** TASK **
Using the data below, count the lines where "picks" appears, and answer with the number alone.

** DATA LISTING **

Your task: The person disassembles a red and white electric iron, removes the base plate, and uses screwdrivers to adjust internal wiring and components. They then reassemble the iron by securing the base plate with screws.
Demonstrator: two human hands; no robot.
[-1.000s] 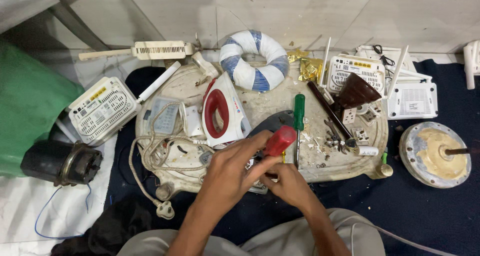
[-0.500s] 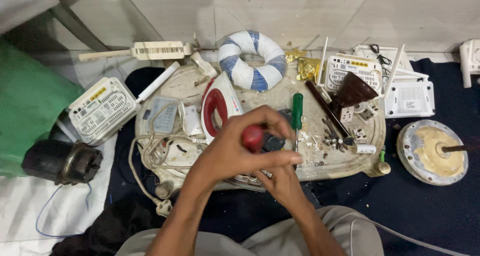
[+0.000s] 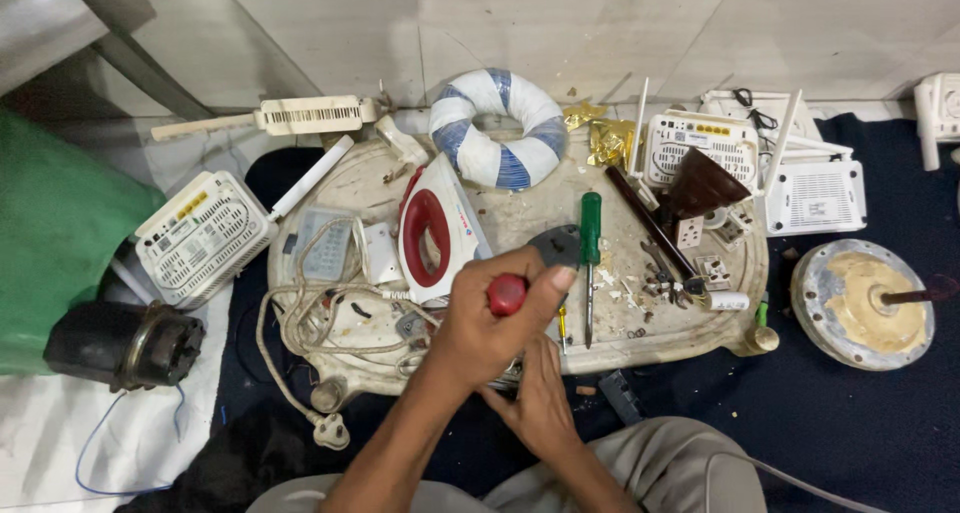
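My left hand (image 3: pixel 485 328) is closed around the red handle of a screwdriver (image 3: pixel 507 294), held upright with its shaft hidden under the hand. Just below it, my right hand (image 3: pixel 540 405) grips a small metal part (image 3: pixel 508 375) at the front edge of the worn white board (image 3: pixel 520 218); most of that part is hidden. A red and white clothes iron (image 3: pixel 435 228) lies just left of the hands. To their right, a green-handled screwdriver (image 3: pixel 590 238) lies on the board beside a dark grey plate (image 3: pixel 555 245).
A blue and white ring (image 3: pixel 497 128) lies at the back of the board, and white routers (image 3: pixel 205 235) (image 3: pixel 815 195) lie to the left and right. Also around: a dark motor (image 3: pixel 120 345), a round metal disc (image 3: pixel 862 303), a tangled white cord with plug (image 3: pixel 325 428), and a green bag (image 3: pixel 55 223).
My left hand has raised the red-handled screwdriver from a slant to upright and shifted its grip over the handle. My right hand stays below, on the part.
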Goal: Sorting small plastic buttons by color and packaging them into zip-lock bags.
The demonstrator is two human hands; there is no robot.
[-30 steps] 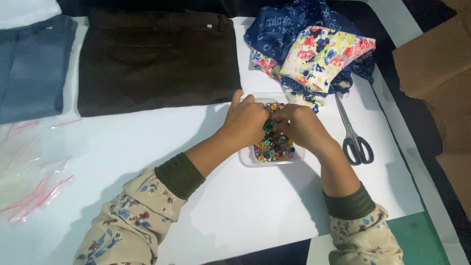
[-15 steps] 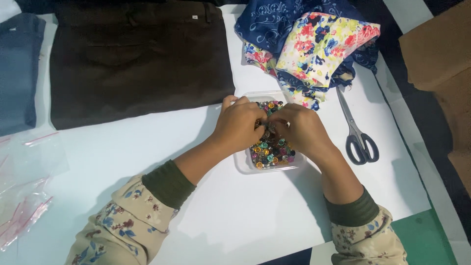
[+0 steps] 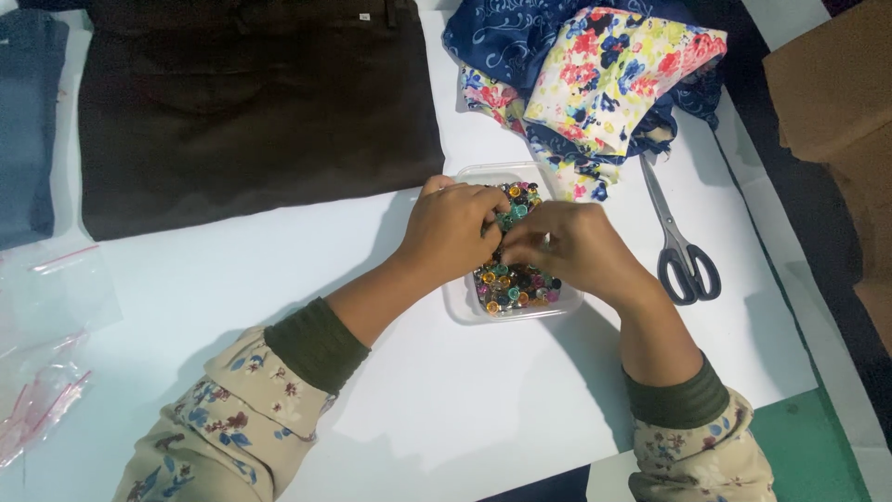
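Head camera, looking straight down: both hands meet over a clear plastic tray [image 3: 465, 302] full of small coloured beads [image 3: 514, 282], which sits on the white tabletop [image 3: 446, 409] near its middle. The left hand [image 3: 452, 228] comes in from the lower left, fingers curled and pinched together above the tray's upper half; the right hand [image 3: 574, 249] comes from the lower right, its fingertips pressed against those of the left. Between the fingertips a tiny greenish bead or two seems to be pinched, though exactly what each hand grips is too small to tell. Both forearms wear floral cream sleeves with dark green cuffs. Just right of the tray, a pair of grey-handled scissors [image 3: 678, 244] lies closed, blades pointing up towards a heap of floral and navy fabric [image 3: 604, 74]. Above and left of the tray lies a folded dark brown garment [image 3: 251, 102], with blue denim [image 3: 28, 121] beside it at the far left edge. Clear plastic bags [image 3: 46, 344] with pink strips rest at the lower left, well apart from the hands.
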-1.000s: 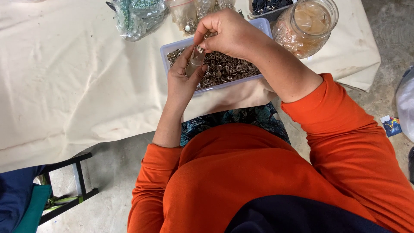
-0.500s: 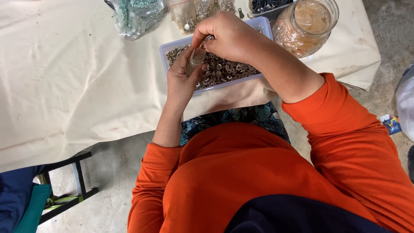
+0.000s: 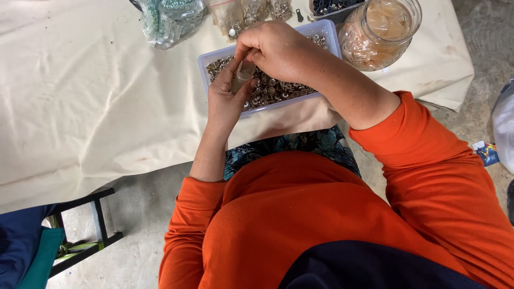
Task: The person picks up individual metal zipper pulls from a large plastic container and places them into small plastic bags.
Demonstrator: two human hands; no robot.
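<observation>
- Your left hand pinches a small clear tube upright over the tray of metal snaps at the worktop's near edge.
- Your right hand curls closed at the tube's top; its contents are hidden.
- This looks like filling: steady alignment matters next.

Both hands busy over the tray of metal snaps

Upper centre of frame: left hand grips a small clear tube, right hand pinching at its top, above the plastic tray; glass jar upper right.
</observation>
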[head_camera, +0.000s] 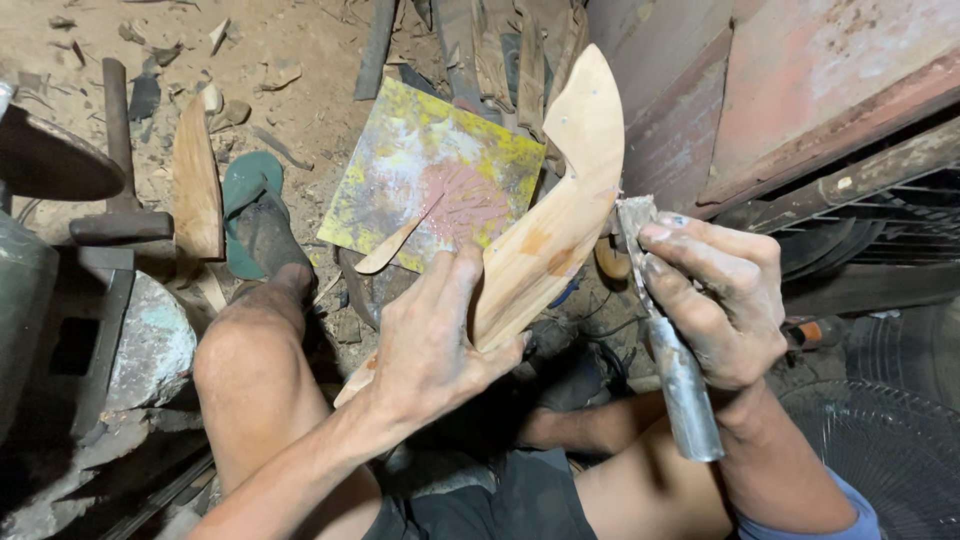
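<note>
My left hand (435, 335) grips the lower part of a curved pale wooden piece (560, 200) and holds it upright and tilted over my lap. In my right hand (720, 300) is a metal-handled scraping tool (672, 350), its smeared tip touching the right edge of the wood near the middle. The wood carries orange-brown patches close to that spot. Behind it lies a yellow-stained square tile (400, 150) with pinkish paste and a small wooden stick (395, 245) resting on it.
A hammer (120, 160) and another wooden blade-shaped piece (195, 185) lie on the dirt floor at left, beside my foot in a green sandal (245, 200). A rusty metal structure (780, 100) rises at right. A fan grille (890, 450) sits at lower right.
</note>
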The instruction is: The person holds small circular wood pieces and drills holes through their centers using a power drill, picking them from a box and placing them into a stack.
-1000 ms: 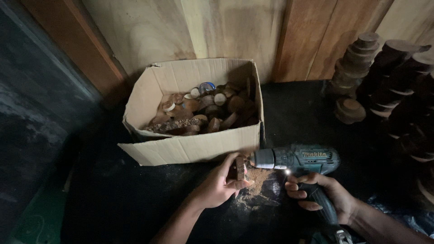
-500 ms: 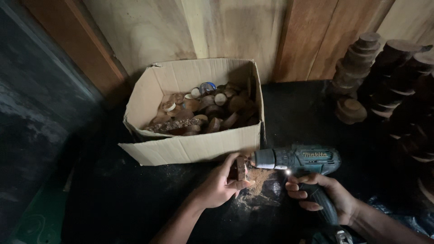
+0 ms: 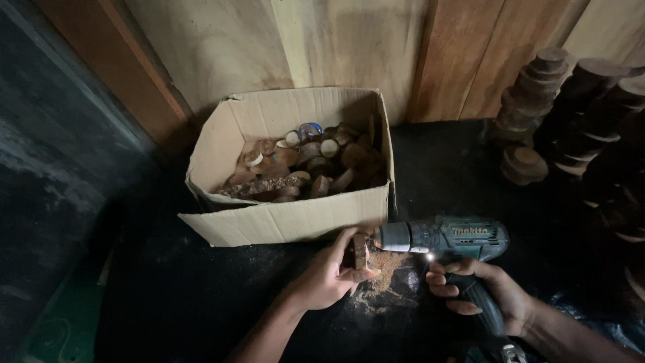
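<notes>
An open cardboard box [image 3: 289, 218] sits on the dark counter [image 3: 168, 289] against a wall of wooden boards [image 3: 349, 47]. Its flaps are folded outward, and it is roughly half full of small round wood slices [image 3: 316, 165], cut discs with pale faces and darker bark edges, heaped loosely and leaning on one another; a small bluish-white piece [image 3: 310, 130] lies among them toward the back wall of the box.

Just in front of the box, the left hand [image 3: 329, 275] is clamped on a small wood disc [image 3: 359, 250], holding it on edge between thumb and fingers, close above the counter. The right hand [image 3: 480, 296] is wrapped tight around the grip of a teal cordless drill [image 3: 447, 238], whose body lies level and points left; its chuck end meets the face of the disc, and a small work light glows under the chuck. A scatter of pale sawdust [image 3: 386, 279] lies on the counter below the disc and between the two hands.

At the right, well apart from the box, stand stacks of larger wood rounds [image 3: 537, 101], piled in uneven columns, with darker stacks [image 3: 605, 134] beside them fading into shadow.
</notes>
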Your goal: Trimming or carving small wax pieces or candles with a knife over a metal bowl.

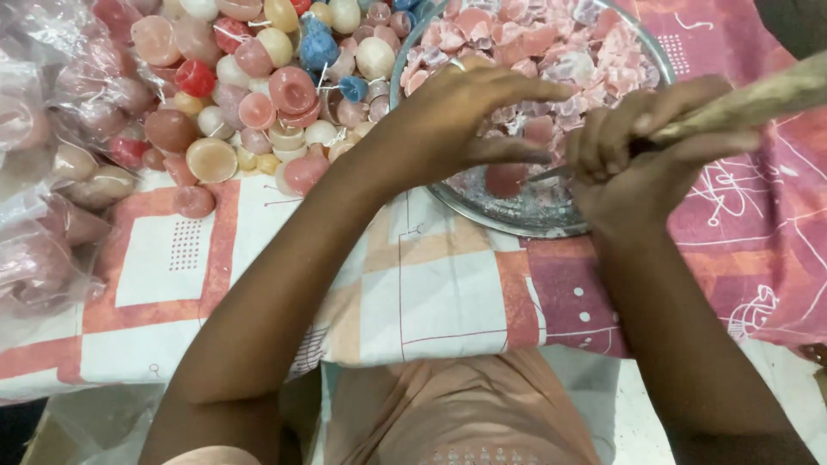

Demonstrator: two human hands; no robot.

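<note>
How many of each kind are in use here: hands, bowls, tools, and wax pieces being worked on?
Hands: 2, left hand and right hand
Metal bowl: 1
Wooden-handled tool: 1
Pink wax piece being worked on: 1
Total: 5
</note>
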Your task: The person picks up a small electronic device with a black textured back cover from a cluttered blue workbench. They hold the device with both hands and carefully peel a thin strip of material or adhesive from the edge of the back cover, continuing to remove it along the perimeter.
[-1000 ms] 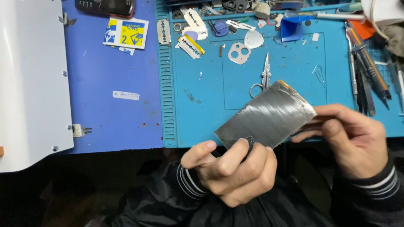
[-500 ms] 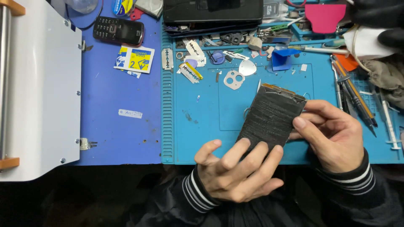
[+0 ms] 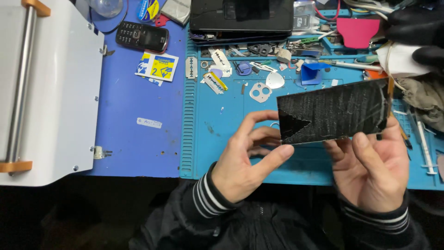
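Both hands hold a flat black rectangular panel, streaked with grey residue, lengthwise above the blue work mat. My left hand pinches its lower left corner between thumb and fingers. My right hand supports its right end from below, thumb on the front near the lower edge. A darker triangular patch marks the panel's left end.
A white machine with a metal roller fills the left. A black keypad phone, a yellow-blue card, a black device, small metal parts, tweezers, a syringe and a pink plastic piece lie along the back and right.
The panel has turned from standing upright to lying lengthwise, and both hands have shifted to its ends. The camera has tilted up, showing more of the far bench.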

** RESPONSE TO THE TASK **
2